● **Task objective**: Keep the images out while you retype all of the data exactly.

● **Provided material**:

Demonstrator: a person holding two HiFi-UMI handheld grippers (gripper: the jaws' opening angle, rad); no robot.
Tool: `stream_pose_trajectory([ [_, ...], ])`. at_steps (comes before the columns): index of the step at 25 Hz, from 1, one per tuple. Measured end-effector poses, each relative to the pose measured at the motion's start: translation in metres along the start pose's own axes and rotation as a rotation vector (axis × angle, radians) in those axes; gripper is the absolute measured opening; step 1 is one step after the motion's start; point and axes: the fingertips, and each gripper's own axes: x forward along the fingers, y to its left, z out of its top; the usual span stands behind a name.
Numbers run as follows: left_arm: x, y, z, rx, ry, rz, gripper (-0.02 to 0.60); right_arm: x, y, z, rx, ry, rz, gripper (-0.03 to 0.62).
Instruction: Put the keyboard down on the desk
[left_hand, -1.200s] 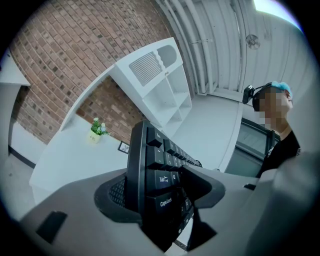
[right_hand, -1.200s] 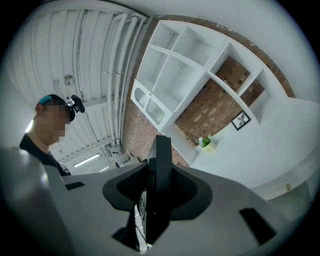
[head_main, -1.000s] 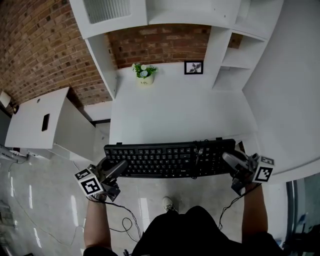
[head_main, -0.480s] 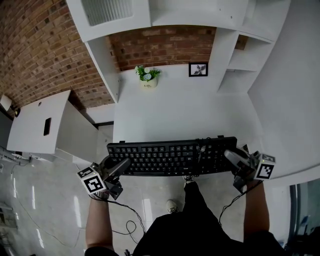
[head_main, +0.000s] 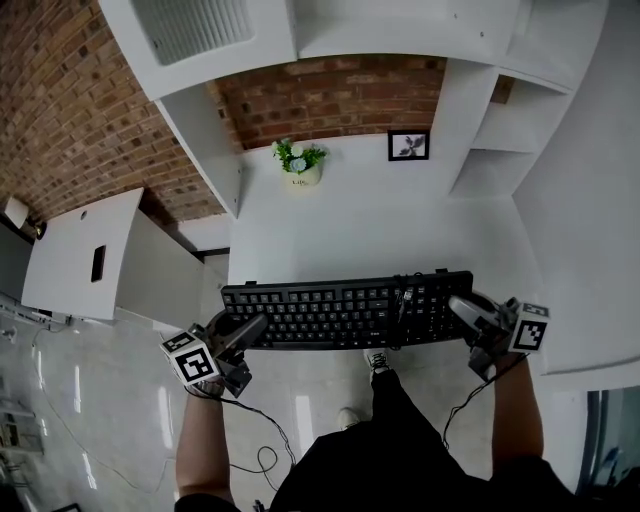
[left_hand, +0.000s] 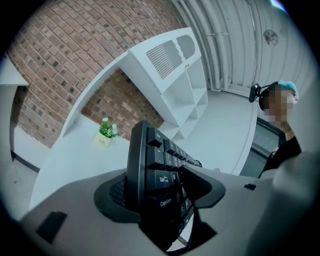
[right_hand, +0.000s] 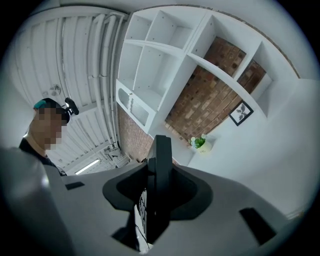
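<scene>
Keyboard (head_main: 345, 312) ends sit inside both claws. The left gripper (head_main: 250, 328) has its jaws closed on the left end, one jaw on the key face by the Tab and Caps Lock keys and the other against the underside. The right gripper (head_main: 462, 308) clamps the right end, and in its own view the board's thin edge stands squarely between the jaws. Both pairs of jaws stand only as far apart as the board is thick, and neither holds anything else. Between the two grippers the board stretches level, keys up, with its cable (head_main: 402, 300) draped across the keys nearer the right claw.

Beyond the jaws lies the white desk (head_main: 370, 230). The board's far edge is at the desk's near edge, and its near edge seems to hang over the floor. Whether it already touches the top cannot be told. Farther ahead, well apart from the claws, stand a small potted plant (head_main: 298, 160) and a picture frame (head_main: 408, 145).

The step in hand looks like the carry-in. The next move likely calls for pushing both claws forward together, lowering evenly until the base rests flat, then opening both.
</scene>
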Motion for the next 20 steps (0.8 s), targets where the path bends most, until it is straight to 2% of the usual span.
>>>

● **Result**:
Demonstrator: a person holding two HiFi-UMI handheld grippers (gripper: the jaws' opening angle, rad); no robot.
Tool: `stream_pose_trajectory([ [_, ...], ])`. at_steps (comes before the columns): index of the step at 25 Hz, from 1, one per tuple. Measured end-effector poses, each relative to the pose measured at the motion's start: translation in metres along the start pose's own axes and rotation as a rotation vector (axis × angle, radians) in those axes; gripper is the absolute measured opening; step 1 is one step after the motion's start; point and axes: the fingertips, and each gripper's own axes: x forward along the fingers, y to its left, z out of its top; the usual span stands behind a name.
Numbers run as follows: left_arm: x, y, z, rx, ry, rz, gripper (-0.02 to 0.60); right_arm: x, y, z, rx, ry, rz, gripper (-0.03 to 0.62).
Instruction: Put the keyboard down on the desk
[left_hand, -1.200s] 
[right_hand, -1.200s] 
[head_main, -1.000s] 
[head_main, -0.480s] 
[head_main, +0.000s] 
[left_hand, +0.000s] 
[right_hand, +0.000s] 
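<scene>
Keyboard (head_main: 345, 312) ends sit inside both claws. The left gripper (head_main: 250, 328) has its jaws closed on the left end, one jaw on the key face by the Tab and Caps Lock keys and the other against the underside. The right gripper (head_main: 462, 308) clamps the right end, and in its own view the board's thin edge stands squarely between the jaws. Both pairs of jaws stand only as far apart as the board is thick, and neither holds anything else. Between the two grippers the board stretches level, keys up, with its cable (head_main: 402, 300) draped across the keys nearer the right claw.

Beyond the jaws lies the white desk (head_main: 370, 230). The board's far edge is at the desk's near edge, and its near edge seems to hang over the floor. Whether it already touches the top cannot be told. Farther ahead, well apart from the claws, stand a small potted plant (head_main: 298, 160) and a picture frame (head_main: 408, 145).

The step in hand looks like the carry-in. The next move likely calls for pushing both claws forward together, lowering evenly until the base rests flat, then opening both.
</scene>
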Motion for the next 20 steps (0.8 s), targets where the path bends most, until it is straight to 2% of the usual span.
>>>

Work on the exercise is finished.